__Your task__.
Exclude the pictures and reproduce the remaining data exactly as written.

----------

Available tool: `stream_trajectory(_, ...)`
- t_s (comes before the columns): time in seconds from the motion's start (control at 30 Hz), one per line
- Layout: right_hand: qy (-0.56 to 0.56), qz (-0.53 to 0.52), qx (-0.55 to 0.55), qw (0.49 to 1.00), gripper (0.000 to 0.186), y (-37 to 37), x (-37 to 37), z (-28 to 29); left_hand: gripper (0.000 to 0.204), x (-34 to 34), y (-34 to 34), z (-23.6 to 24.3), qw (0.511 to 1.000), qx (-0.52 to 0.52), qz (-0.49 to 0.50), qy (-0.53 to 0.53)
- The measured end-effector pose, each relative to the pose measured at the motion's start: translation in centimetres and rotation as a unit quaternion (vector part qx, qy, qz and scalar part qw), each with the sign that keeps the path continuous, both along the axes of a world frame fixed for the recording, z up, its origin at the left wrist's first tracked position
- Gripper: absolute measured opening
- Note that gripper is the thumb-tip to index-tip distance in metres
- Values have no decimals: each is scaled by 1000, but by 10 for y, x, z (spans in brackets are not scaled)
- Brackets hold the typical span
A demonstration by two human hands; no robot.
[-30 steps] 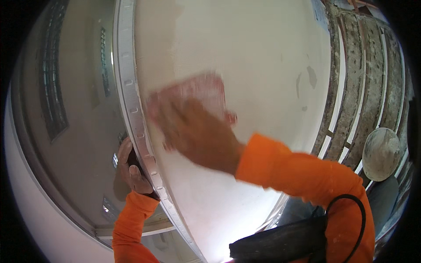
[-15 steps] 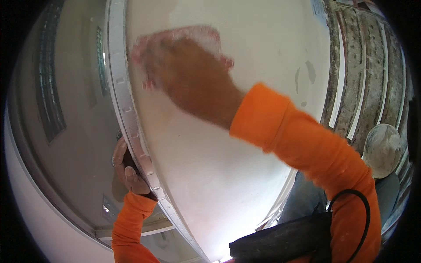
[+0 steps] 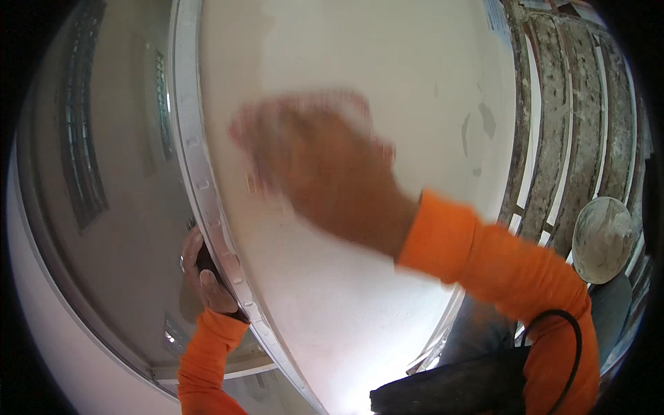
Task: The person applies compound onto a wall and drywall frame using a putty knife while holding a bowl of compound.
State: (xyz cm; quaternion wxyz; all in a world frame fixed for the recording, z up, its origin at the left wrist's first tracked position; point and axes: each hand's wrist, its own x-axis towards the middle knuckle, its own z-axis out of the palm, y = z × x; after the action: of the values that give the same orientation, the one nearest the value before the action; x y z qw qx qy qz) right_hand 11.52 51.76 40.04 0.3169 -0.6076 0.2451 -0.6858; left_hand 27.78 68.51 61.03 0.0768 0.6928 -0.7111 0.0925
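Note:
My right hand (image 3: 325, 169), blurred by motion, is closed on a reddish flat pad (image 3: 304, 104) against the pale, smooth board (image 3: 346, 290), just right of a perforated metal strip (image 3: 214, 225). The pad's exact kind is too smeared to tell. Lower left, my left hand (image 3: 204, 273) curls round the outer edge of that strip, thumb showing and some fingers partly hidden behind it. Both forearms wear orange sleeves.
A dark glossy surface (image 3: 124, 270) with reflections lies left of the strip. Rough grey planks (image 3: 553, 117) with gaps run along the right, beside a dusty oval object (image 3: 600, 241). A black bag or strap (image 3: 449, 384) and denim-clad leg (image 3: 477, 332) show below.
My right hand with the pad swept up the board toward the top left, then came back down and to the right. My left hand stays on the edge.

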Motion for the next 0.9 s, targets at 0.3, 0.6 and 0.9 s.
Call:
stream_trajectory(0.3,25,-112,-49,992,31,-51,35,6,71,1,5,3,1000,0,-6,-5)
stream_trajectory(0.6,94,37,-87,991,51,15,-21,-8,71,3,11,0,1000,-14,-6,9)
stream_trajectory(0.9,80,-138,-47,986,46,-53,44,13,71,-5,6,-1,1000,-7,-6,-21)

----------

__Solved problem__.
Available tool: `stream_trajectory(_, ...)`
- t_s (comes before the columns): time in seconds from the motion's start (control at 30 Hz), one per line
- Layout: right_hand: qy (-0.56 to 0.56), qz (-0.53 to 0.52), qx (-0.55 to 0.55), qw (0.49 to 1.00), gripper (0.000 to 0.186), y (-37 to 37), x (-37 to 37), z (-28 to 29); left_hand: gripper (0.000 to 0.204), x (-34 to 34), y (-34 to 34), z (-23.6 to 24.3), qw (0.511 to 1.000), qx (-0.52 to 0.52), qz (-0.49 to 0.50), qy (-0.53 to 0.53)
- The measured end-effector pose, each relative to the pose measured at the motion's start: translation in centimetres and rotation as a unit quaternion (vector part qx, qy, qz and scalar part qw), each with the sign that keeps the path continuous, both along the axes of a world frame fixed for the recording, z up, its origin at the left wrist's first tracked position
- Gripper: absolute measured opening
- Note that gripper is the thumb-tip to index-tip distance in metres
- Values have no decimals: each is scaled by 1000, but by 10 for y, x, z (spans in brackets are not scaled)
- Brackets hold the typical span
A demonstration by two human hands; no robot.
[-30 steps] 
[-15 steps] 
[+0 steps] 
Task: The person applies compound onto a wall and drywall frame using a putty knife while holding a bowl of compound.
State: (xyz cm; quaternion wxyz; all in a world frame fixed for the recording, z up, its origin at the left wrist's first tracked position; point and axes: each hand's wrist, its own x-axis towards the middle knuckle, its own z-axis out of the palm, y = z × x; after the action: of the values that give the same orientation, the one nearest the value before the action; x y z qw qx qy qz) right_hand 11.52 51.76 40.04 0.3169 -0.6076 0.2451 -0.6858; left_hand 27.78 68.51 61.03 0.0768 0.6928 -0.7111 0.0925
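Note:
My right hand (image 3: 325, 169), blurred by motion, is closed on a reddish flat pad (image 3: 304, 104) against the pale, smooth board (image 3: 346, 290), just right of a perforated metal strip (image 3: 214, 225). The pad's exact kind is too smeared to tell. Lower left, my left hand (image 3: 204, 273) curls round the outer edge of that strip, thumb showing and some fingers partly hidden behind it. Both forearms wear orange sleeves.
A dark glossy surface (image 3: 124, 270) with reflections lies left of the strip. Rough grey planks (image 3: 553, 117) with gaps run along the right, beside a dusty oval object (image 3: 600, 241). A black bag or strap (image 3: 449, 384) and denim-clad leg (image 3: 477, 332) show below.
My right hand with the pad swept up the board toward the top left, then came back down and to the right. My left hand stays on the edge.
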
Motion for the next 0.9 s, targets at 0.3, 0.6 and 0.9 s.
Call:
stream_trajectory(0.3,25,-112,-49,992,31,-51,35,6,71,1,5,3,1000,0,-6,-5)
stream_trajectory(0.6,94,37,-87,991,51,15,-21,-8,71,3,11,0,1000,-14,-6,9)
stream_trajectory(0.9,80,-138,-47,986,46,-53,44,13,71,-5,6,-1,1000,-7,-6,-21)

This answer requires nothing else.